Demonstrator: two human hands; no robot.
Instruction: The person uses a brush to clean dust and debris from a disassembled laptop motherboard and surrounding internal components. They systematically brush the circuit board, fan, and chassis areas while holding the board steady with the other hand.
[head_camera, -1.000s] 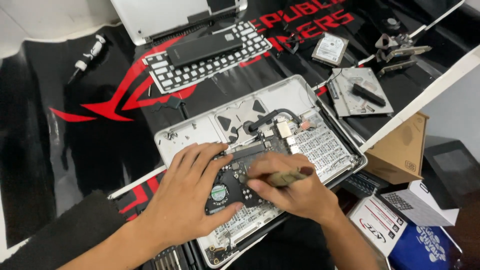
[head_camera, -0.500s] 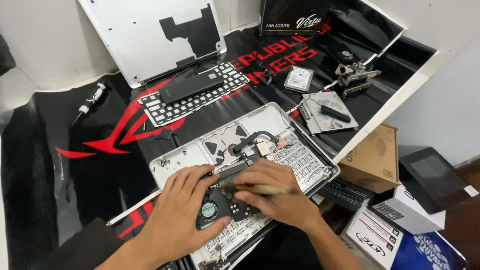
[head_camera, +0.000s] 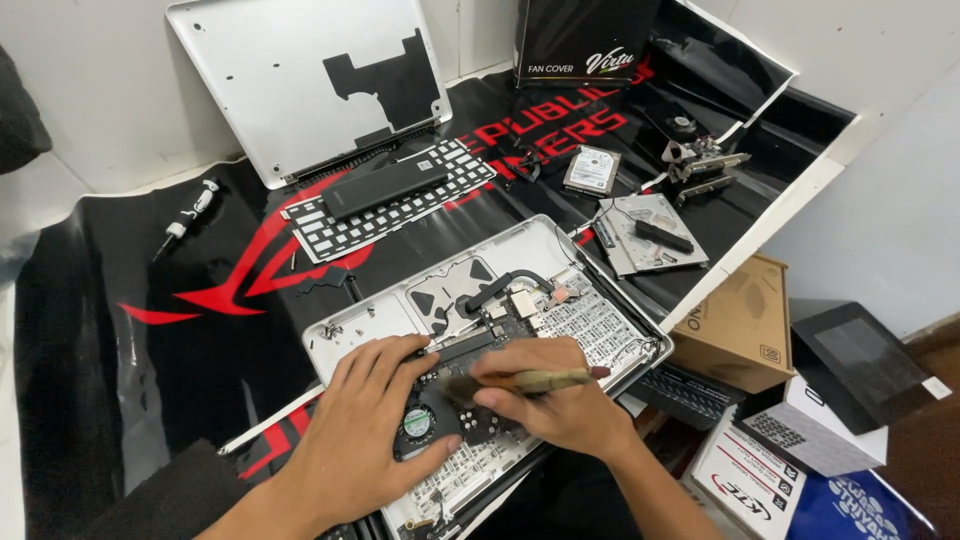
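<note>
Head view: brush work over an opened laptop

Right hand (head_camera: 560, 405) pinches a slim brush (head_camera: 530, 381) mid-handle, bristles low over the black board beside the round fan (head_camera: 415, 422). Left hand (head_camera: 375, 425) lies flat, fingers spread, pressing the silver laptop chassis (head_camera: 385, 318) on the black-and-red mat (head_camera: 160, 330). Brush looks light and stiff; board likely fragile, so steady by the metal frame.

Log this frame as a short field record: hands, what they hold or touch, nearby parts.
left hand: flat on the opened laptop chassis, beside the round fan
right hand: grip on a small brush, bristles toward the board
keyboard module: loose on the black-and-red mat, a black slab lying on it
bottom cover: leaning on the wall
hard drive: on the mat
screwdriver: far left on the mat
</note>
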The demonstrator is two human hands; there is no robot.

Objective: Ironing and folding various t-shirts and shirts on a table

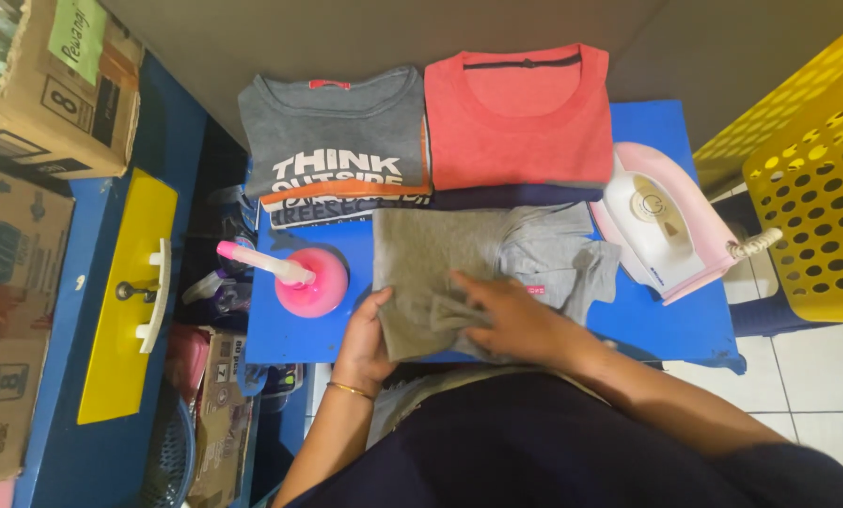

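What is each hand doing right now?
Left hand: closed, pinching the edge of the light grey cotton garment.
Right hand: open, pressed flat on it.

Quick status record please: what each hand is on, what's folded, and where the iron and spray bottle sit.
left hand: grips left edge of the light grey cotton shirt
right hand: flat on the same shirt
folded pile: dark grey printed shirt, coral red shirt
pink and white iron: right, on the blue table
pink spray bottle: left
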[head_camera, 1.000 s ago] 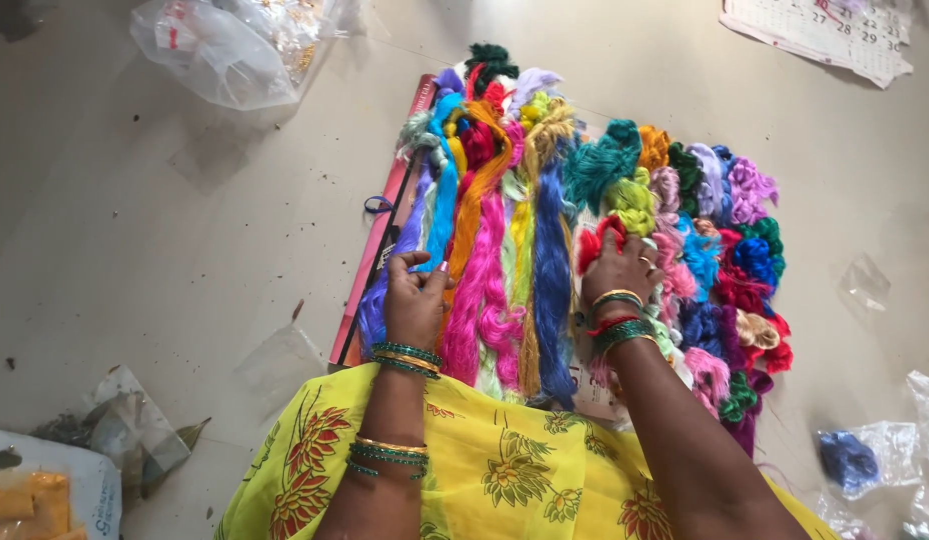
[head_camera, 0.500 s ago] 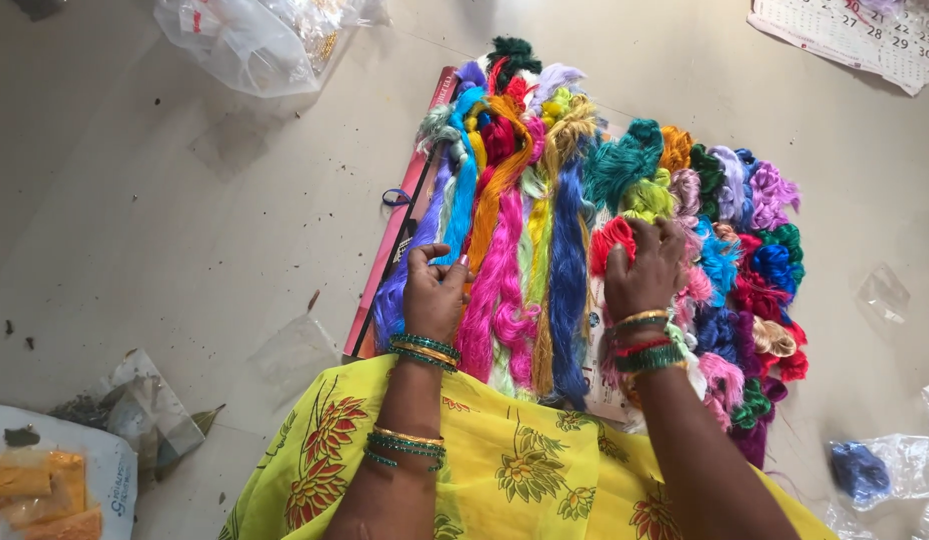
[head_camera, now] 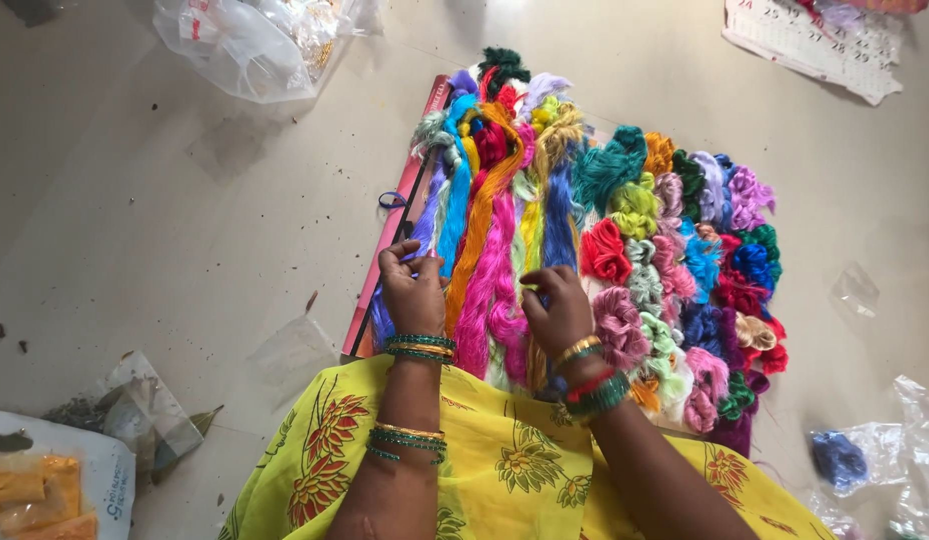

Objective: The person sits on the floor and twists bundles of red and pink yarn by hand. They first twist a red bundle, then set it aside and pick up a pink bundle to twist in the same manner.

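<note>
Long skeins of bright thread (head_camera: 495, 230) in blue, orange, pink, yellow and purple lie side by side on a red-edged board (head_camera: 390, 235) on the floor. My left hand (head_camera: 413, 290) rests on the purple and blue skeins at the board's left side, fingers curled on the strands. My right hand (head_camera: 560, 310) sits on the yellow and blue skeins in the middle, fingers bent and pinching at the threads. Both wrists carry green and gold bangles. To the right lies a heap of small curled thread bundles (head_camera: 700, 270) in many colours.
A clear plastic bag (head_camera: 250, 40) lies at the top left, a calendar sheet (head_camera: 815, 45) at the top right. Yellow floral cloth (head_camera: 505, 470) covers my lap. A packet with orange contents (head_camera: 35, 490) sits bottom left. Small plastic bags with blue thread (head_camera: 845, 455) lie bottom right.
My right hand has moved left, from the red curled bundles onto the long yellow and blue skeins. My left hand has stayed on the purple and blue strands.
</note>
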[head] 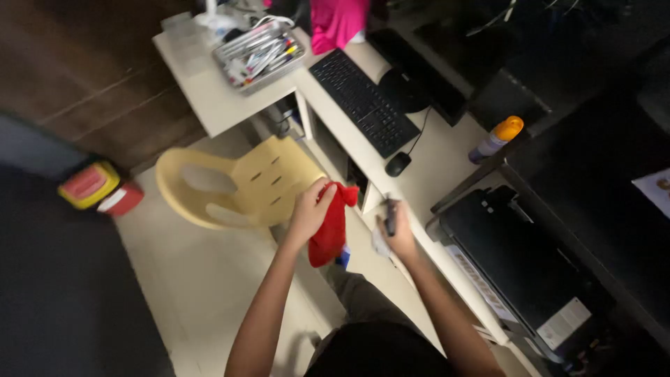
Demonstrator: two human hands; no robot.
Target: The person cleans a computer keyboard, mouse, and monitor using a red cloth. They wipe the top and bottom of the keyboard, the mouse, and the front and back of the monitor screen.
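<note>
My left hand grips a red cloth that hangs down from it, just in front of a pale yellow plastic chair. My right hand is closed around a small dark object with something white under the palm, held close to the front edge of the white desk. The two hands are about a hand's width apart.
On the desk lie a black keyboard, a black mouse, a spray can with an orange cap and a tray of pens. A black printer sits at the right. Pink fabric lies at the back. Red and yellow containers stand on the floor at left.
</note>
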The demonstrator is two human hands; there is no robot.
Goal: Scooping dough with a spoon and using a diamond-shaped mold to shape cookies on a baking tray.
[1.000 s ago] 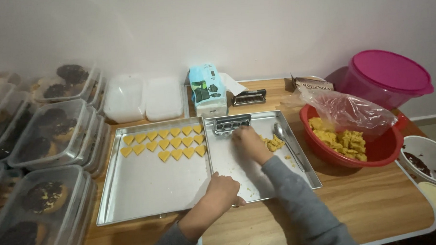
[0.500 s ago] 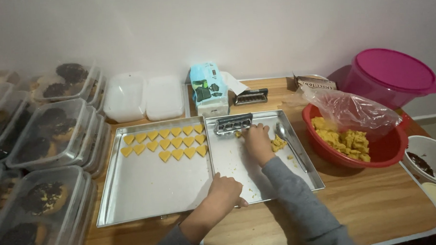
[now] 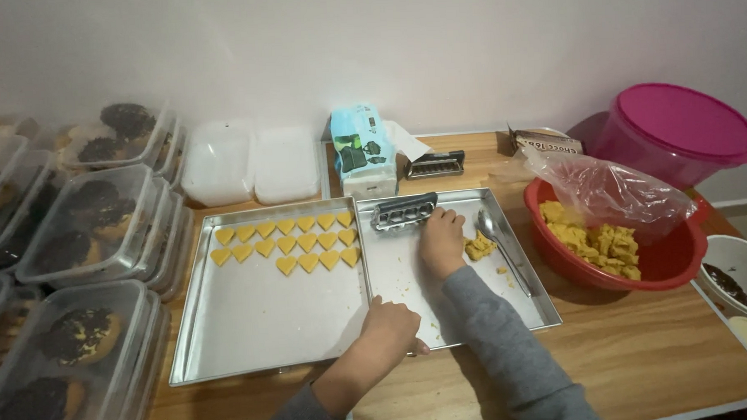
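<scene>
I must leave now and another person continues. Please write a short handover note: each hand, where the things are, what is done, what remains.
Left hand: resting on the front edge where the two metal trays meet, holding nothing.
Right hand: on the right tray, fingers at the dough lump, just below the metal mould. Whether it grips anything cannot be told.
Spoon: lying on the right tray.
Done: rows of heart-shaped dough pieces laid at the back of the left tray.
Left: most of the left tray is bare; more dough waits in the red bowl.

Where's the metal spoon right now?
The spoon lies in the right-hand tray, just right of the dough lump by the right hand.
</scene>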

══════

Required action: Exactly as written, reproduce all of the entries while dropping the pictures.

Result for this exercise:
Demonstrator: two human hands; no robot.
Instruction: The person uses a brush to clean dust and debris from a disassembled laptop motherboard and surrounding internal components. They systematically brush the circuit board, fan, and chassis areas while holding the board steady with the other hand.
[head_camera, -1.000s] 
[head_camera, -0.500s] 
[head_camera, +0.000s] 
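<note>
Head view: brush work over an opened laptop

Right hand (head_camera: 560, 405) pinches a slim brush (head_camera: 530, 381) mid-handle, bristles low over the black board beside the round fan (head_camera: 415, 422). Left hand (head_camera: 375, 425) lies flat, fingers spread, pressing the silver laptop chassis (head_camera: 385, 318) on the black-and-red mat (head_camera: 160, 330). Brush looks light and stiff; board likely fragile, so steady by the metal frame.

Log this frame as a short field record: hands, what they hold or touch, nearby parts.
left hand: flat on the opened laptop chassis, beside the round fan
right hand: grip on a small brush, bristles toward the board
keyboard module: loose on the black-and-red mat, a black slab lying on it
bottom cover: leaning on the wall
hard drive: on the mat
screwdriver: far left on the mat
</note>
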The demonstrator is two human hands; there is no robot.

Objective: Ironing and folding various t-shirts and shirts on a table


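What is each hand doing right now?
Left hand: closed, pinching the edge of the light grey cotton garment.
Right hand: open, pressed flat on it.

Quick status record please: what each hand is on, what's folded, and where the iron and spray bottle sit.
left hand: grips left edge of the light grey cotton shirt
right hand: flat on the same shirt
folded pile: dark grey printed shirt, coral red shirt
pink and white iron: right, on the blue table
pink spray bottle: left
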[head_camera, 1.000 s ago] 
[head_camera, 0.500 s ago] 
[head_camera, now] 

Objective: The person sits on the floor and twists bundles of red and pink yarn by hand. They first twist a red bundle, then set it aside and pick up a pink bundle to twist in the same manner.

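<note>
Long skeins of bright thread (head_camera: 495, 230) in blue, orange, pink, yellow and purple lie side by side on a red-edged board (head_camera: 390, 235) on the floor. My left hand (head_camera: 413, 290) rests on the purple and blue skeins at the board's left side, fingers curled on the strands. My right hand (head_camera: 560, 310) sits on the yellow and blue skeins in the middle, fingers bent and pinching at the threads. Both wrists carry green and gold bangles. To the right lies a heap of small curled thread bundles (head_camera: 700, 270) in many colours.
A clear plastic bag (head_camera: 250, 40) lies at the top left, a calendar sheet (head_camera: 815, 45) at the top right. Yellow floral cloth (head_camera: 505, 470) covers my lap. A packet with orange contents (head_camera: 35, 490) sits bottom left. Small plastic bags with blue thread (head_camera: 845, 455) lie bottom right.
My right hand has moved left, from the red curled bundles onto the long yellow and blue skeins. My left hand has stayed on the purple and blue strands.
</note>
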[head] 
Demonstrator: two human hands; no robot.
Target: The person cleans a computer keyboard, mouse, and monitor using a red cloth. They wipe the top and bottom of the keyboard, the mouse, and the front and back of the monitor screen.
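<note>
My left hand grips a red cloth that hangs down from it, just in front of a pale yellow plastic chair. My right hand is closed around a small dark object with something white under the palm, held close to the front edge of the white desk. The two hands are about a hand's width apart.
On the desk lie a black keyboard, a black mouse, a spray can with an orange cap and a tray of pens. A black printer sits at the right. Pink fabric lies at the back. Red and yellow containers stand on the floor at left.
</note>
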The demonstrator is two human hands; there is no robot.
Goal: Scooping dough with a spoon and using a diamond-shaped mold to shape cookies on a baking tray.
[1.000 s ago] 
[0.500 s ago] 
[now] 
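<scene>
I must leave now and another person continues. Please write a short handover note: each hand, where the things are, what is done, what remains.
Left hand: resting on the front edge where the two metal trays meet, holding nothing.
Right hand: on the right tray, fingers at the dough lump, just below the metal mould. Whether it grips anything cannot be told.
Spoon: lying on the right tray.
Done: rows of heart-shaped dough pieces laid at the back of the left tray.
Left: most of the left tray is bare; more dough waits in the red bowl.

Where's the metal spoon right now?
The spoon lies in the right-hand tray, just right of the dough lump by the right hand.
</scene>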

The exercise requires no further answer.